7.Reported plans for a two-front war by Iran, Syria and North Korea.
There
have been intelligence reports since the early 1990s indicating that
Iran, Syria and North Korea had a deal to force the U.S. into a
two-front war if any one of them came into military conflict with
America. Since then, these countries have only grown stronger, we have
grown weaker, and their friendships have grown tighter.
Of
course, we do not know if such an agreement exists today and we also do
not know if they are loyal enough to honor it if it exists. However,
the reported historical precedent must be taken into account and it is
certain that Iran, Syria and North Korea will at least take limited
measures to assist each other in the event of military conflict.
And
if Iran and North Korea have aspirations to commit aggression, there's
no better time to act than when the U.S. is preoccupied on another
front.
8.Bogging down the U.S.
If
the situation escalates, then the U.S. military--already suffering from
the sequestration--will be hard pressed for resources to maintain its
operations against ISIS, Al-Qaeda and the Taliban in Iraq, Syria and
Afghanistan, not to mention more limited efforts in places like Yemen,
Libya and the Philippines.
9.North Korean Terrorists Could Target U.S. Soil
It
is not out of the realm of possibility that North Korea will try to
launch saboteur/terrorist attacks on American soil, particularly against
those seeking to undermine Kim Jong-Un.
Earlier
this year, Kim Jong-Un used two assassins to murder a political rival
using the VX biological weapon in a Malaysian airport. Think about how
much of an escalation that is: A biological terrorist attack inside an
airport in a foreign country.
That means North
Korea has loyal operatives who can sneak such deadly substances into
other countries and are willing to risk their lives to commit murder on
Kim Jong-Un's behalf.
And the target was
another North Korean from the top of society. Such operatives would have
even less qualms about targeting Americans.

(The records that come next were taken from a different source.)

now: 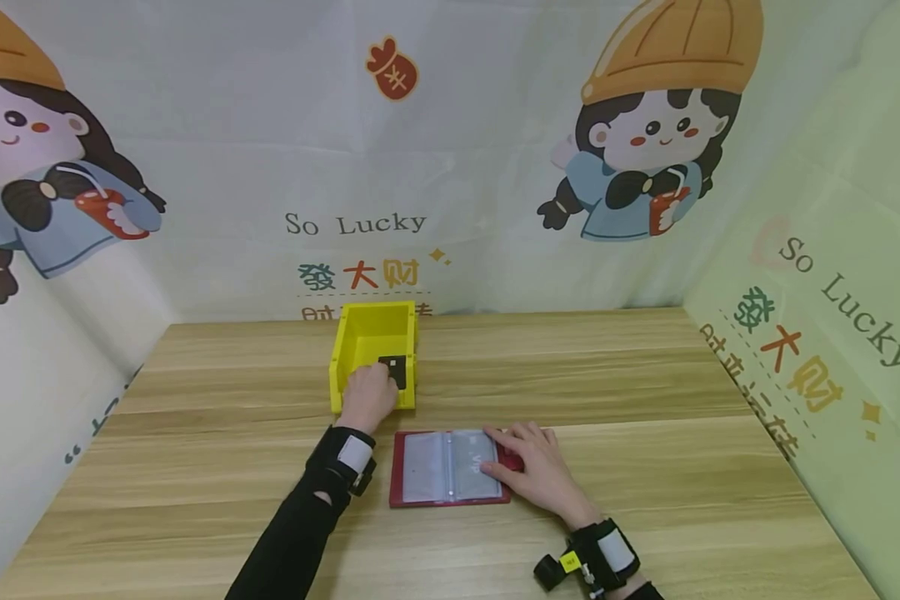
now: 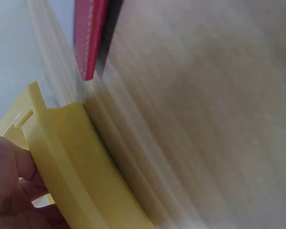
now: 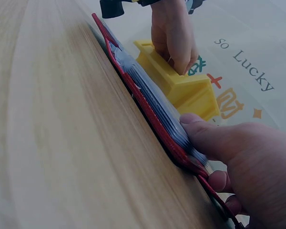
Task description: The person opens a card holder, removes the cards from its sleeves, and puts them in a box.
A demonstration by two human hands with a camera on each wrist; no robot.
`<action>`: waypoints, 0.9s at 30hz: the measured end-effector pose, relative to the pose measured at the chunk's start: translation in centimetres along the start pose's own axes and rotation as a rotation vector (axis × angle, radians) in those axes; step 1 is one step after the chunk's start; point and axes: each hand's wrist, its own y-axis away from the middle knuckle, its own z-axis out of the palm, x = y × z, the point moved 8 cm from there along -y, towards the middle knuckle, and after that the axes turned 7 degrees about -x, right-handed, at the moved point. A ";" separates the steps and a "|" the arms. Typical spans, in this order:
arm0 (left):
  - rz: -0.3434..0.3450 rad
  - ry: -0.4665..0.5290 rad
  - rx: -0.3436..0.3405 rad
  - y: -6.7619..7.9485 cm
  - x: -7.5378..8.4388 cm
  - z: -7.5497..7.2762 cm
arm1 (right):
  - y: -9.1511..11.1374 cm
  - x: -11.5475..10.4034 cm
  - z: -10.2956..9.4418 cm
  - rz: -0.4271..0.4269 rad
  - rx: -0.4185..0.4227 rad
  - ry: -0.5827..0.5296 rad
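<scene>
A small red card holder point(image 1: 397, 471) lies spread on the wooden table, its clear plastic sleeves point(image 1: 424, 467) facing up. At its right side rests my right hand point(image 1: 536, 471), fingers fairly straight, with the thumb on the sleeves. The right wrist view shows the thumb point(image 3: 195, 126) against the stack of sleeves and other fingers by the cover's edge. Behind the holder, my left hand point(image 1: 369, 396) reaches into a yellow open bin point(image 1: 375, 321), fingers bent. A black card point(image 1: 396, 371) in the bin is right at those fingers; I cannot tell whether they pinch it.
The bin stands near the table's back edge, in front of a printed white backdrop point(image 1: 487, 167). Another printed sheet point(image 1: 832, 250) borders the table point(image 1: 645, 400) on the right. Black straps with small cameras point(image 1: 551, 573) sit on both wrists.
</scene>
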 end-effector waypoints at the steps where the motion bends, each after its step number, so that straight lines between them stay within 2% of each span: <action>1: 0.010 0.008 0.018 0.1 0.0 0.0 | 0.0 0.0 0.0 0.001 -0.002 -0.001; 4: 0.046 0.058 0.091 0.6 0.3 -0.5 | 0.0 0.0 0.1 0.004 -0.005 -0.006; 9: 0.151 0.149 0.243 2.3 1.5 -2.0 | 0.0 0.0 0.0 0.007 0.000 -0.011; 11: 0.194 0.179 0.268 3.3 2.1 -2.3 | 0.1 0.0 0.0 0.006 0.005 -0.010; 13: 0.229 0.208 0.259 4.3 2.7 -2.3 | 0.1 -0.1 -0.1 0.001 0.012 -0.008; 15: 0.254 0.234 0.222 5.4 3.1 -1.9 | 0.1 -0.2 -0.1 -0.008 0.020 -0.001; 18: 0.269 0.267 0.121 7.0 3.5 -0.8 | 0.1 -0.2 -0.2 -0.018 0.033 0.002; 24: 0.289 0.307 -0.170 9.4 3.7 2.1 | 0.1 -0.1 -0.1 -0.010 0.024 -0.003; 27: 0.314 0.334 -0.277 10.1 3.5 3.2 | 0.1 -0.1 -0.1 0.000 0.018 -0.008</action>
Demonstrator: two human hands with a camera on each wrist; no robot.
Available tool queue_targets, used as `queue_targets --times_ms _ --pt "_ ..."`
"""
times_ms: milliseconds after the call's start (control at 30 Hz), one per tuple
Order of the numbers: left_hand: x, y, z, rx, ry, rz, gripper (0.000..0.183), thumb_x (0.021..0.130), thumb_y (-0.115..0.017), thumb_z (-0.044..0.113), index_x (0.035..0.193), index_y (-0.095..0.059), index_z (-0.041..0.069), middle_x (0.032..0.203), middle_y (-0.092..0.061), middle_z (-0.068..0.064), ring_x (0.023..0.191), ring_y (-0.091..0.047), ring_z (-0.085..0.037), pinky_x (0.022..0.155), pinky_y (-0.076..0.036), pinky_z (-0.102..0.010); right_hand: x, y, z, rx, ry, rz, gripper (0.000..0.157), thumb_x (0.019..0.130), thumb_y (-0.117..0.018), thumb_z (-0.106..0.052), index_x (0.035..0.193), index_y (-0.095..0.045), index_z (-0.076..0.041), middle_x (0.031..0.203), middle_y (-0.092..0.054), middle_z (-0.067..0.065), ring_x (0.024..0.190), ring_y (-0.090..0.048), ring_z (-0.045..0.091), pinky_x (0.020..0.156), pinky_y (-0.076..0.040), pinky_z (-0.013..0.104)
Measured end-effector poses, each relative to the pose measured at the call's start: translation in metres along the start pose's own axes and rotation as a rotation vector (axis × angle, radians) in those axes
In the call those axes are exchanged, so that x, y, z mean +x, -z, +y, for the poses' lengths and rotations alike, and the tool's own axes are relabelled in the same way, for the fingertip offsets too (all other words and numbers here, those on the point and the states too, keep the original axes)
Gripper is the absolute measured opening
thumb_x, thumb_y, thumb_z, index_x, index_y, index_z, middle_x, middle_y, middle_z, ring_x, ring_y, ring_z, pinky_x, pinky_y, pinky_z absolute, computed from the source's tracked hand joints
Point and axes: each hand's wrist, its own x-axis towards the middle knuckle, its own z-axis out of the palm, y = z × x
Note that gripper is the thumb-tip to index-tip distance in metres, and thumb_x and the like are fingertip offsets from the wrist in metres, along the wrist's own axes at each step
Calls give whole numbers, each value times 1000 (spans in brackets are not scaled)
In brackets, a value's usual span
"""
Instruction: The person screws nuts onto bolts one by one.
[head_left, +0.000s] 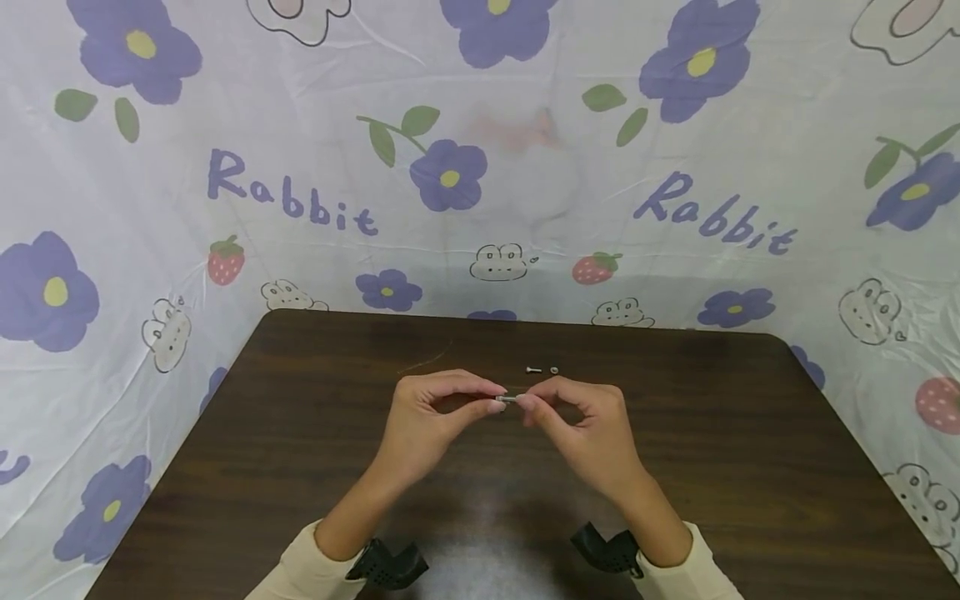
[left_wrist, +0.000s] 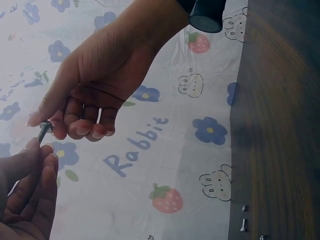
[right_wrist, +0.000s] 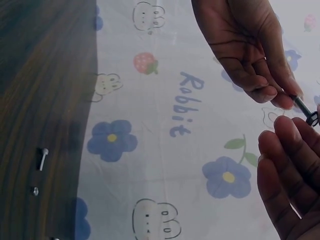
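Both hands meet above the table, with a small metal bolt (head_left: pixel 509 398) held between them. My left hand (head_left: pixel 426 425) pinches its wider end between thumb and index finger. Thumb and fingertips of my right hand (head_left: pixel 588 429) pinch the other end of the shank. In the left wrist view the bolt (left_wrist: pixel 44 132) shows a threaded shank and a round, ring-like wide end. I cannot tell whether that end is the head or a nut. The right wrist view shows the bolt (right_wrist: pixel 301 105) sloping from the right fingertips toward the left hand (right_wrist: pixel 295 170).
On the dark wooden table (head_left: pixel 720 467), just beyond the hands, lie a loose smaller bolt (head_left: pixel 533 369) and a nut (head_left: pixel 554 370). A thin strand (head_left: pixel 426 364) lies farther left. A printed cloth (head_left: pixel 525 192) hangs along the table's back and sides.
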Motion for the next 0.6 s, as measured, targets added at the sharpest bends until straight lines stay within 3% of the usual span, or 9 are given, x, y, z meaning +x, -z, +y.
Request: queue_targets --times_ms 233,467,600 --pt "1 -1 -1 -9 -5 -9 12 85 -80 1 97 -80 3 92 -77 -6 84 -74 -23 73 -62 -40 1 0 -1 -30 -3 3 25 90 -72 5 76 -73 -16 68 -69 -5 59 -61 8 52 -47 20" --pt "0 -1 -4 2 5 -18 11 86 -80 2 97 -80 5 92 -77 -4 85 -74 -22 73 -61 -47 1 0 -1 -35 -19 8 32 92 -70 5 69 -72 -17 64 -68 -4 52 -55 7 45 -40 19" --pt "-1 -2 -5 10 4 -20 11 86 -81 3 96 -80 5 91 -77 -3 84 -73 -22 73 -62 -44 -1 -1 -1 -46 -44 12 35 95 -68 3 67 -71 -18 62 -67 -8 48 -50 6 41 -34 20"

North Korea could collaborate with Islamist terrorists or criminal elements for an attack in America.
After
all, the Iranian Revolutionary Guards Corps hoped to hide behind
Mexican drug cartel members in its plan to kill the Saudi ambassador in
Washington D.C. by blowing up a diner.
10.The Worst of All Scenarios: EMP
Watch this Clarion Project short film from 2012
about the threat posed by a potential Electro-Magnetic Pulse attack by
Iran. North Korea has the same capability. A top expert on nuclear
weapons and EMPs, Dr. Peter Vincent Pry, has been sounding the alarm
that he believes North Korea is actually practicing carrying out such an
attack on the U.S.
Should that happen and the
attack succeed, North Korea will cripple the U.S. and perhaps win its
war against America. And even if the U.S. destroyed North Korea in
response, the jihadists will have won their war against America as the
country struggles to survive as Islamists rampage across the planet.